____ DATA SHOWN

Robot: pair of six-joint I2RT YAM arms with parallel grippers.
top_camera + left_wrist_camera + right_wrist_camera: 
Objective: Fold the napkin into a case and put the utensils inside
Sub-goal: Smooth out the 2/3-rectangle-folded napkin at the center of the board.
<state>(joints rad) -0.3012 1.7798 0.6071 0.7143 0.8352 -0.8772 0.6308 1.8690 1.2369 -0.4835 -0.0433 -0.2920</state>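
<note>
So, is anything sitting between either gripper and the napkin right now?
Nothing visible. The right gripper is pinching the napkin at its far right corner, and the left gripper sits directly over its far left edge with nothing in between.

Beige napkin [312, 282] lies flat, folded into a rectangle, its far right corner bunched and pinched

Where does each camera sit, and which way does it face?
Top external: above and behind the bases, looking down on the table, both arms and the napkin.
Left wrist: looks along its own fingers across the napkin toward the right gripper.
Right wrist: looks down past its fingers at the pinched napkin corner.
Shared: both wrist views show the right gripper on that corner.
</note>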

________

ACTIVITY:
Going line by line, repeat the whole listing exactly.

YOUR RESPONSE:
Robot: pair of six-joint I2RT YAM arms with parallel grippers.
top_camera + left_wrist_camera + right_wrist_camera: 
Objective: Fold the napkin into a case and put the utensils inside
Sub-goal: Smooth out the 2/3-rectangle-folded napkin at the center of the board.
<state>(joints rad) -0.3012 1.7798 0.6071 0.7143 0.8352 -0.8772 0.6308 1.8690 1.2369 -0.4835 -0.0433 -0.2920</state>
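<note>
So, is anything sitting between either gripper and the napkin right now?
Nothing visible. The right gripper is pinching the napkin at its far right corner, and the left gripper sits directly over its far left edge with nothing in between.

Beige napkin [312, 282] lies flat, folded into a rectangle, its far right corner bunched and pinched

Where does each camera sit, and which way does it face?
Top external: above and behind the bases, looking down on the table, both arms and the napkin.
Left wrist: looks along its own fingers across the napkin toward the right gripper.
Right wrist: looks down past its fingers at the pinched napkin corner.
Shared: both wrist views show the right gripper on that corner.
</note>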

Output for this exercise is now complete.